When President Obama signed the extension of the FAA’s reauthorization July 15, GA’s focus was on the long-awaited medical reform. But what else was in the bill that affects GA?The bill, which extends the FAA’s reauthorization through Sept. 30, 2017, at current funding levels, had several provisions dealing with Unmanned Aircraft Systems (UAS) — also known as drones or remotely piloted aircraft, including:
- Streamlining the process for approval and interagency cooperation to deploy unmanned aircraft during emergencies, such as disaster responses and wildfires;
- Prohibiting unmanned aircraft users from interfering with emergency response activities; and
- Creating new processes to detect, identify, and mitigate unauthorized operation of unmanned aircraft around airports.
It also includes a provision that requires the marking of some towers to improve their visibility to low-flying aircraft.
Also of import to GA is that the bill “streamlines and improves the air traffic controller hiring process and ensures the FAA can better address chronic controller shortages with experienced candidates.
It also puts forth several items dealing with airline pilots, including increased mental health screening and ensuring pilots are trained on manual flying skills.
But the bill didn’t include other items that are especially important to general aviation, including the Part 23 rewrite, designed to make it easier to certify new aircraft and new aircraft parts, and a provision that would require the FAA to cover the ATC costs of fly-ins and airshows, such as AirVenture and SUN ’n FUN.
“The only thing that got attached to the extension was the medical reform elements,” explained Sean Elliott, vice president of advocacy and safety for the Experimental Aircraft Association. “All the other things we’ve been pursuing got shredded. We’re not going to see those until the next time reauthorization is keyed up.”
So that means fall of next year “or even as late as 2019 if they’re not able to actually pass a reauthorization bill,” he said.
Until then, GA advocates and enthusiasts need to continue to lobby for the provisions that are important to them.
First step is to stay educated, Elliott advises.
“Watch what’s happening on a particular issue,” he said. “For example, Part 23 Reform.

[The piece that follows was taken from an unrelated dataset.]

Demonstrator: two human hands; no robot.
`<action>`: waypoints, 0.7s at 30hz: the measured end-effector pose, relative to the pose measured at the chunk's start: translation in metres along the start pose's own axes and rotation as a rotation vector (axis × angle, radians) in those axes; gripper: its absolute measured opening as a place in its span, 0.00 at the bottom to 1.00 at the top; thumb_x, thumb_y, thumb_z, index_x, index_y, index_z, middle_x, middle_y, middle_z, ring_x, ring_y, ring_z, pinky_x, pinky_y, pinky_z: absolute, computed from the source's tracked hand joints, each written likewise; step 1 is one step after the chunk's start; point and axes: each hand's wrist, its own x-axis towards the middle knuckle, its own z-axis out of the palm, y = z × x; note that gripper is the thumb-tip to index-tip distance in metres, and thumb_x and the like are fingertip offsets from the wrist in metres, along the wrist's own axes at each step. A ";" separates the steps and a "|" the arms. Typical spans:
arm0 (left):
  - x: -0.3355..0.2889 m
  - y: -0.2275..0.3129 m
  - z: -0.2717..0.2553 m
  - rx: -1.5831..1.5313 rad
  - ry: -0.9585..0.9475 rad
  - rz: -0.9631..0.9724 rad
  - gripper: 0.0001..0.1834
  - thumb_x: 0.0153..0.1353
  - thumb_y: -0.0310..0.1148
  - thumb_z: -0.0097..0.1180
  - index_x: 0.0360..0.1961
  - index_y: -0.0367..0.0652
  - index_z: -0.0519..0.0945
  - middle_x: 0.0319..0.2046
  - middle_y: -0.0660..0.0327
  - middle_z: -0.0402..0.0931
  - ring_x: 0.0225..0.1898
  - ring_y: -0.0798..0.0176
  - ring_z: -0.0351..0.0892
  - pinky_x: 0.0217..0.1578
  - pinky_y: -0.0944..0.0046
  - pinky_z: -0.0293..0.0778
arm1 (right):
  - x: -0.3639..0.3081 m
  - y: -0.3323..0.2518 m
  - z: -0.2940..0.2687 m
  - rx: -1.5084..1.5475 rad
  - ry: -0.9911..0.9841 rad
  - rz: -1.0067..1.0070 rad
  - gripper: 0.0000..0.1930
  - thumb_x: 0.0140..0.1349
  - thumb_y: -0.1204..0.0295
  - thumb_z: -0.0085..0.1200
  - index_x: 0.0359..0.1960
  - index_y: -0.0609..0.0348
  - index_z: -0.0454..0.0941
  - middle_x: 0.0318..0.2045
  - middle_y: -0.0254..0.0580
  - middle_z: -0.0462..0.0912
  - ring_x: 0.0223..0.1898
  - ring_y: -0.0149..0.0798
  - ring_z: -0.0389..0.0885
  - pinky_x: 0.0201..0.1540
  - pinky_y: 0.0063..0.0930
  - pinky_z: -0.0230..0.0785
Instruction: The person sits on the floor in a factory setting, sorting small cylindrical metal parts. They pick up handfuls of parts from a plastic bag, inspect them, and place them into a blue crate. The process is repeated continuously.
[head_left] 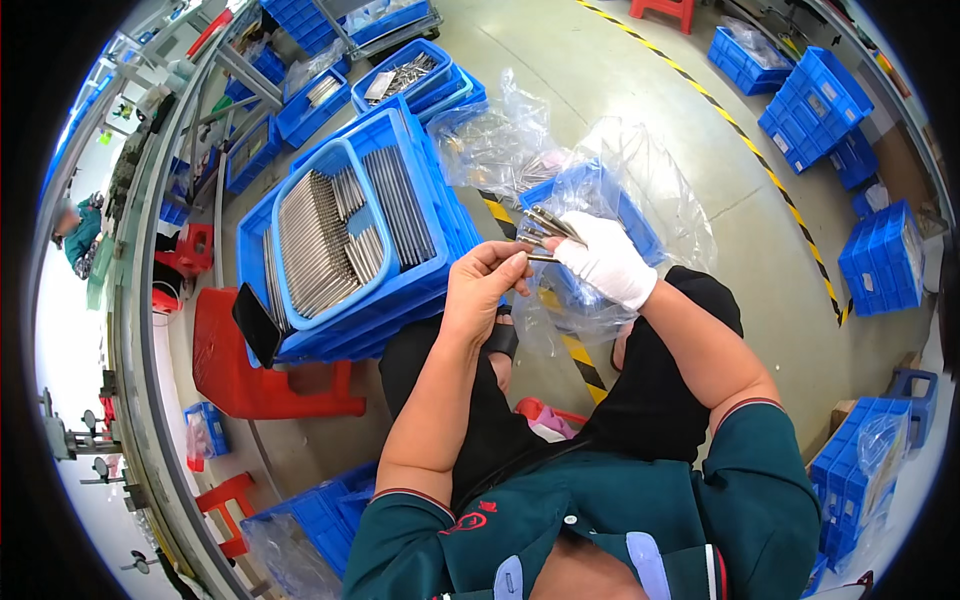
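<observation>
My right hand [608, 264], in a white glove, is closed around a small bunch of slim metal rods [548, 224] that stick out toward the left. Bare-skinned, my left hand [482, 288] pinches at the end of a single metal rod [541, 258], whose other end meets the gloved fingers. Below the gloved hand is a blue crate [642, 232] lined with a clear plastic bag [685, 195]; its contents are mostly hidden. To the left, a light-blue tray [377, 195] holds rows of similar metal rods [312, 240], on top of stacked blue crates [425, 200].
A dark flat device [258, 325] leans at the tray's near corner. Beside the stack stands a red stool [225, 360]. Farther back, a blue bin [440, 62] contains loose metal parts. Yellow-black tape [740, 125] crosses the floor. More blue crates [815, 105] line the right side.
</observation>
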 end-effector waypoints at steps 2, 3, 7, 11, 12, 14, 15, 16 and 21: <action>0.000 0.001 0.000 0.060 0.012 0.013 0.11 0.59 0.30 0.59 0.39 0.32 0.78 0.25 0.60 0.77 0.22 0.72 0.72 0.26 0.73 0.70 | 0.000 0.005 0.002 0.024 0.007 -0.048 0.13 0.60 0.63 0.53 0.32 0.62 0.74 0.22 0.46 0.73 0.25 0.38 0.69 0.31 0.32 0.64; -0.001 0.001 -0.001 0.068 0.032 0.018 0.11 0.59 0.30 0.59 0.38 0.32 0.78 0.25 0.61 0.76 0.22 0.72 0.72 0.25 0.73 0.70 | 0.000 0.004 0.002 0.025 -0.001 -0.033 0.13 0.60 0.63 0.53 0.32 0.62 0.74 0.22 0.45 0.73 0.24 0.38 0.69 0.31 0.32 0.64; -0.001 0.006 -0.004 0.019 0.100 0.041 0.09 0.60 0.30 0.58 0.35 0.33 0.77 0.22 0.62 0.73 0.20 0.73 0.68 0.21 0.73 0.67 | 0.000 -0.005 -0.010 0.116 -0.040 0.081 0.13 0.59 0.63 0.53 0.32 0.63 0.73 0.22 0.46 0.73 0.25 0.39 0.69 0.32 0.31 0.64; 0.002 0.006 0.001 -0.046 0.052 0.031 0.09 0.61 0.31 0.57 0.33 0.34 0.77 0.21 0.63 0.70 0.19 0.73 0.65 0.19 0.73 0.63 | 0.000 0.004 -0.012 0.048 -0.075 -0.021 0.13 0.60 0.63 0.53 0.32 0.63 0.73 0.21 0.45 0.72 0.25 0.38 0.69 0.32 0.32 0.63; 0.002 0.006 0.002 -0.073 0.047 0.020 0.08 0.61 0.30 0.57 0.33 0.34 0.77 0.21 0.64 0.71 0.19 0.74 0.65 0.19 0.74 0.62 | -0.002 0.003 -0.012 0.031 -0.113 -0.042 0.14 0.60 0.61 0.53 0.32 0.63 0.73 0.21 0.47 0.73 0.25 0.41 0.70 0.32 0.33 0.64; 0.002 0.007 0.004 -0.128 0.036 -0.001 0.08 0.60 0.30 0.58 0.32 0.34 0.76 0.21 0.64 0.72 0.19 0.75 0.65 0.19 0.74 0.61 | -0.003 0.001 -0.010 -0.002 -0.132 -0.028 0.15 0.59 0.61 0.52 0.31 0.63 0.73 0.22 0.48 0.73 0.26 0.43 0.72 0.32 0.34 0.64; 0.002 0.006 0.004 -0.124 0.024 -0.006 0.08 0.60 0.29 0.58 0.32 0.34 0.76 0.21 0.64 0.72 0.19 0.75 0.65 0.19 0.75 0.61 | -0.003 0.001 -0.010 -0.018 -0.139 -0.022 0.15 0.59 0.61 0.52 0.31 0.63 0.73 0.22 0.49 0.74 0.26 0.45 0.72 0.32 0.34 0.65; 0.002 0.005 0.003 -0.121 0.012 -0.011 0.08 0.60 0.29 0.58 0.33 0.34 0.76 0.20 0.64 0.72 0.19 0.75 0.65 0.19 0.75 0.61 | -0.003 0.001 -0.010 -0.026 -0.138 -0.028 0.15 0.59 0.61 0.52 0.31 0.63 0.73 0.23 0.50 0.74 0.26 0.46 0.73 0.32 0.35 0.65; 0.002 0.006 -0.002 -0.027 -0.034 -0.034 0.08 0.58 0.29 0.60 0.31 0.35 0.76 0.19 0.64 0.72 0.18 0.74 0.65 0.19 0.74 0.60 | -0.004 0.004 -0.009 -0.066 -0.135 -0.068 0.16 0.59 0.60 0.52 0.31 0.64 0.73 0.23 0.51 0.74 0.27 0.48 0.74 0.32 0.36 0.65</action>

The FAA administrator has committed to completing the rulemaking and having a final rule in the next year.”
Once the Notice of Proposed Rulemaking (NPRM) is released, it’s important for GA to comment on it — and not just Aircraft Owners and Pilots Association (AOPA) and EAA officials, but pilots and others involved in general aviation.

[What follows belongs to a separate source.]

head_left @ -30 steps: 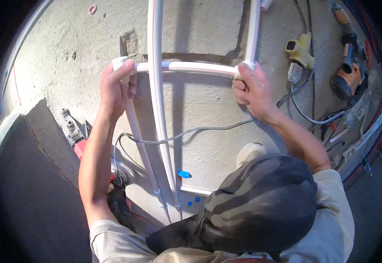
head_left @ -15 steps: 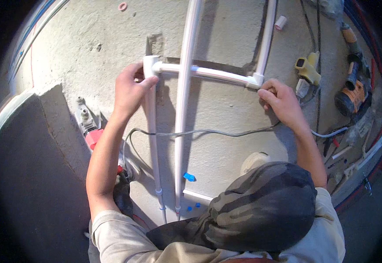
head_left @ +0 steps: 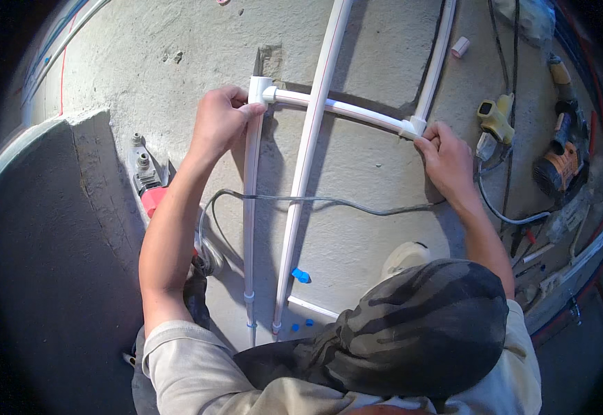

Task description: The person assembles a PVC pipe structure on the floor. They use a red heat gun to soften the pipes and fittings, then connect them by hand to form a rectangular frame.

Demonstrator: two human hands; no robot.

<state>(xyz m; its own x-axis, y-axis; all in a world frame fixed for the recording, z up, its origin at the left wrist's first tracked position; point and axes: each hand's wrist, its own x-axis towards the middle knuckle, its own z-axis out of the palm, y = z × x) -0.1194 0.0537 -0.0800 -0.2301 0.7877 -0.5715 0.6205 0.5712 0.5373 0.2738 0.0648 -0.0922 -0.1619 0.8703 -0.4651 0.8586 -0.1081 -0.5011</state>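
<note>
White plastic pipes lie joined on the concrete floor. My left hand [head_left: 220, 126] grips a white tee fitting [head_left: 259, 88] at the top of the left long pipe [head_left: 249, 235], thumb across its lower end. From the tee a short crosspipe [head_left: 367, 114] runs right to a white elbow fitting [head_left: 412, 127]. My right hand [head_left: 450, 158] pinches that elbow's lower corner between thumb and fingers. The right pipe [head_left: 436, 69] extends away from the elbow. Another long pipe [head_left: 306, 155] passes over the crosspipe.
A grey cable [head_left: 343, 203] crosses the long pipes. Rightward lie a yellow connector [head_left: 497, 117], an orange-and-black power tool [head_left: 556, 166] and a short pipe piece [head_left: 460, 47]. At left are a red-and-grey tool [head_left: 152, 196] and a dark slab [head_left: 52, 263]. A patterned head covering [head_left: 432, 325] hides some floor.
The whole view has shifted and turned slightly, so the pipes appear farther right. My right fingers sit more closely on the elbow fitting; my left hand keeps its hold on the tee.
</note>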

Also important is reaching out to your elected representative to let him or her know that you support — or oppose — a rule.

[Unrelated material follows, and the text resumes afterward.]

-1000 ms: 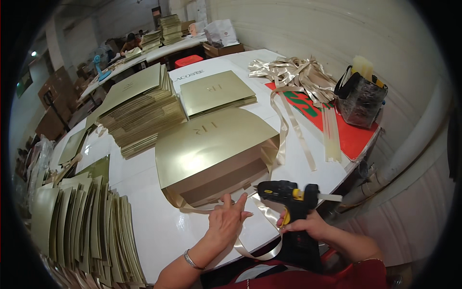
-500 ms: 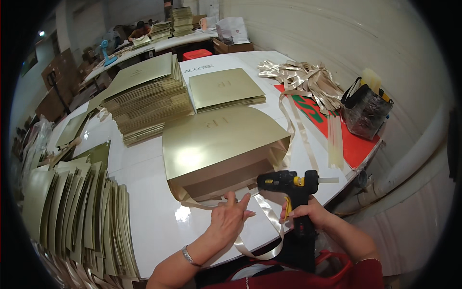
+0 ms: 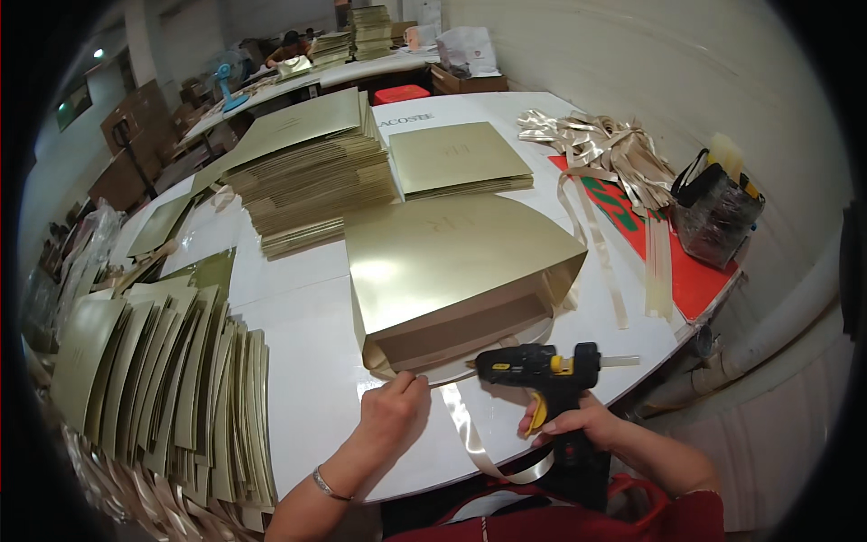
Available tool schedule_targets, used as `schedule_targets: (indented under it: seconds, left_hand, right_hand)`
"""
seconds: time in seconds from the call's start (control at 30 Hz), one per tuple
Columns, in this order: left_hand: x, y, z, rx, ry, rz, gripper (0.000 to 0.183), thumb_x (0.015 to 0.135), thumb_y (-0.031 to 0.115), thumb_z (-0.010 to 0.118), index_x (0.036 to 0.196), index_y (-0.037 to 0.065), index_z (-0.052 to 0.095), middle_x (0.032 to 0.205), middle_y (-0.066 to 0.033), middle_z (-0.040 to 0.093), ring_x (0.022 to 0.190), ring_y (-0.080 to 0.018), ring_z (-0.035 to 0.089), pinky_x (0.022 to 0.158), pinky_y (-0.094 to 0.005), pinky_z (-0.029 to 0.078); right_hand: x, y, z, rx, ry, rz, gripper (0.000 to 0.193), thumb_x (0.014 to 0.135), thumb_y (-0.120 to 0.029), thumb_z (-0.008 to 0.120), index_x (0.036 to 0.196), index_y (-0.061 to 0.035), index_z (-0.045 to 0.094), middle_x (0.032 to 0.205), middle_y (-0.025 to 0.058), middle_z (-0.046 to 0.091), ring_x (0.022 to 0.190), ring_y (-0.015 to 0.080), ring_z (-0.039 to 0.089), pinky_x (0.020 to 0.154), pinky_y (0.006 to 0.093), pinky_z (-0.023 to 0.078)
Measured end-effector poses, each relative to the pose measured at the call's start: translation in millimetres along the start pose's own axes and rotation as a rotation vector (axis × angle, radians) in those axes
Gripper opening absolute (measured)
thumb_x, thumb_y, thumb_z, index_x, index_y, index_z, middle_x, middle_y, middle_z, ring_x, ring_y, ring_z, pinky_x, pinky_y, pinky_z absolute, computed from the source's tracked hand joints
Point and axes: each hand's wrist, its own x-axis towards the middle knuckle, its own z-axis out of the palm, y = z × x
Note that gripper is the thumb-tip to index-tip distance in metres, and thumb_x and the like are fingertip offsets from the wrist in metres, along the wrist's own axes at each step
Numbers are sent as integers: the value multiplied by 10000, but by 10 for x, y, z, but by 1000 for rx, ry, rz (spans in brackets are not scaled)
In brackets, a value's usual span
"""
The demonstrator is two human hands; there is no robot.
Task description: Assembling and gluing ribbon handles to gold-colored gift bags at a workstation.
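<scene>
- Gold bag point(image 3: 452, 257): lies on table point(image 3: 312, 361), mouth facing the person; deep interior hidden.
- Left hand point(image 3: 395, 408): fingers curled at the mouth's edge; cannot tell whether they pinch anything.
- Right hand point(image 3: 578, 423): wrapped around glue gun point(image 3: 542, 365), partly covering its handle.

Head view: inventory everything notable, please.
Open bag: one, gold, table centre
Ribbon loop: one, cream, near edge
Glue gun: one, black and yellow, right foreground
Tall stack: one, gold, behind left
Low stack: one, gold, behind
Fanned pile: one, gold, left
Ribbon heap: one, cream, right
Glue sticks: several, translucent, right
Container: one, black, far right
Sheet: one, red and green, right
Table: one, white, underneath
Fan: one, blue, background
Carrier bag: one, white, background
Person: one, clothing unclear, background
Left hand: one, bare, by open bag's near rim
Right hand: one, bare, gripping glue gun
</scene>
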Motion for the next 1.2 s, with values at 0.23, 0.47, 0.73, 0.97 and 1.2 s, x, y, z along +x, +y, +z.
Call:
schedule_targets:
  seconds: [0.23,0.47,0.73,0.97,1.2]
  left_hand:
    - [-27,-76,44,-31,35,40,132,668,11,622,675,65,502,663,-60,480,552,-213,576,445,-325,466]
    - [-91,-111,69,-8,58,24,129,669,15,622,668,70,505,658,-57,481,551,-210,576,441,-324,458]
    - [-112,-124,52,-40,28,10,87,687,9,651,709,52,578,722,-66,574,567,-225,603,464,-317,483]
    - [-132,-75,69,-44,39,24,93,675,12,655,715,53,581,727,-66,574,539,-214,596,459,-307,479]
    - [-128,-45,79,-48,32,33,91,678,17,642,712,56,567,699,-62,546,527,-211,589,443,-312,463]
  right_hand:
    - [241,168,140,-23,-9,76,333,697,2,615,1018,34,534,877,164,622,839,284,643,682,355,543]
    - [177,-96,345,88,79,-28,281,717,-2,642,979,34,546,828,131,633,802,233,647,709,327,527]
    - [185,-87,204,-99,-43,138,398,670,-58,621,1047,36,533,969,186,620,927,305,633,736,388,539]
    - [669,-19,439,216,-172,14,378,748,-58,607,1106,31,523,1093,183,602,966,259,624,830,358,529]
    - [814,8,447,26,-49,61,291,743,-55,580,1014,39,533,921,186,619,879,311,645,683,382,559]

Just doing that is a “big deal,” according to Elliott.
“We’ve got several hundred thousands of GA pilots, and we still only see 20,000 or 30,000 comments to a docket at the most,” he said.
He acknowledges that that is still a big number.
“But that’s such a small percentage of the general aviation pilot population,” he said. “It’d be great if everybody jumped on that bandwagon to make sure that GA had the outcomes that we want it to have.”